Without disputing the criteria for the choice of published results, it can be seen that most of the guardsmen did not react at all at the news of the imminent fighting, that they felt relieved on moving into the first battlefields because, in their own estimation, they were prepared for war, they were satisfied with the quality of training given them, and their war tasks and aims were clear to them. They were not only satisfied with their relationship with the officers and the latter's behavior on the battlefield, but with the moral support and example offered to them. They qualify their own behavior in battle as courageous (38.7) or very courageous (9.6) and this was influenced by the high (46.1) or very high (20) level of morale in the units.

At the news of the battle ahead, 22.1 of the soldiers felt depressed and very afraid (there are no data as to what the other 6.8 percent felt; this is all in all a third of the JNA elite interviewed). "Uncertainty" was the dominant feeling before battle (and this retroactively, on having survived, i.e. in a statistical acceptable volume they could be lying in their own favor), as given by 14.5 of the interviewees (with a quarter of those whose answers were not published this is a total of 39.5 percent of the combatants).

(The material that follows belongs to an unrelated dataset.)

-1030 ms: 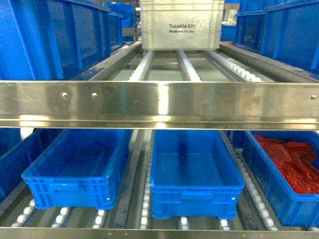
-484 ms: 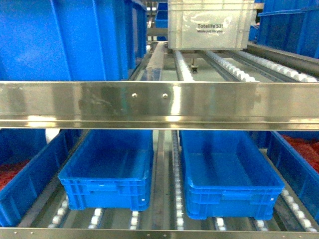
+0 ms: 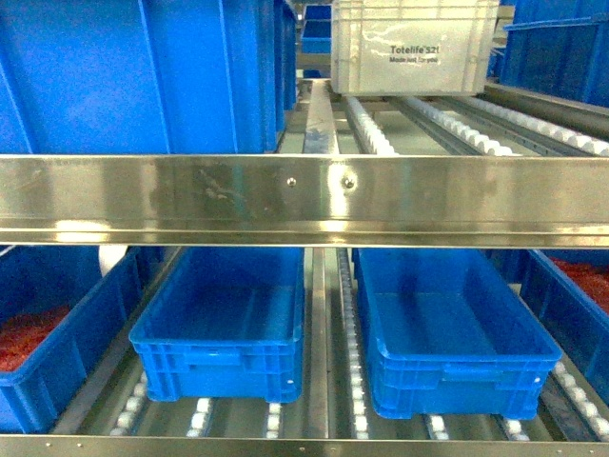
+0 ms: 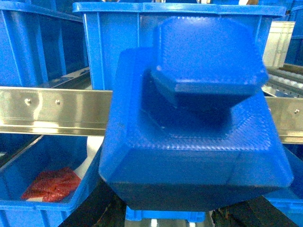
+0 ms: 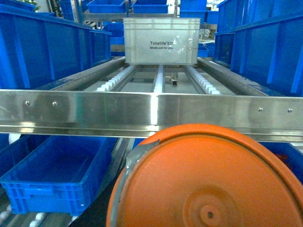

Every twelfth guardsman considers that he was sent into battle without enough training (also, we do not know neither what 10 percent said, nor what the 17.7 percent of those unsatisfied with the quality of the half-year to a year's training when doing their military service, think). As against those satisfied by the care of the officers stand a fifth (21.8) dissatisfied and 9.9 percent whose opinions we don't know, except indirectly, in comparison with the fact that every sixth soldier of those whose answers "The Peoples' Army" gives, was dissatisfied with the behavior of the officers in battle; the thoughts of 19.6 percent are "missing". At the same time, the officers' behavior in battle - apart from positive - was judged as confused, indecisive, terrified, cowardly and treacherous

A quarter of the guardsmen interviewed hold that the moral support of the officers was small and a whole third (29.5 percent) is missing in the published answers. One (on a personal level "sensitive") question indirectly confirms the objectivity of the ordinary soldier: two-fifths cannot (or do not wish to) grade their own bravery in the Vukovar war. With the other 11.4 percent whose thoughts are not published, they make up the larger part of the polled soldiers. The same (?) two-fifths appear, if we calculated those who qualified the morale in their unit as low or otherwise (but their opinion is not published).

"The Peoples' Army", to give it credit, did not hide the fact that the "primary elements" of support to the Novi Sad guardsmen in battle was the camaraderie between the soldiers and their individual desire to survive. These two factors definitely take precedence over the ideological fog (from the answers offered), which is called "bravery" and "hatred for the enemy".

To a sensible army (not a contradiction in terms), nothing more than this little poll is necessary. To a stupid one, nothing is enough.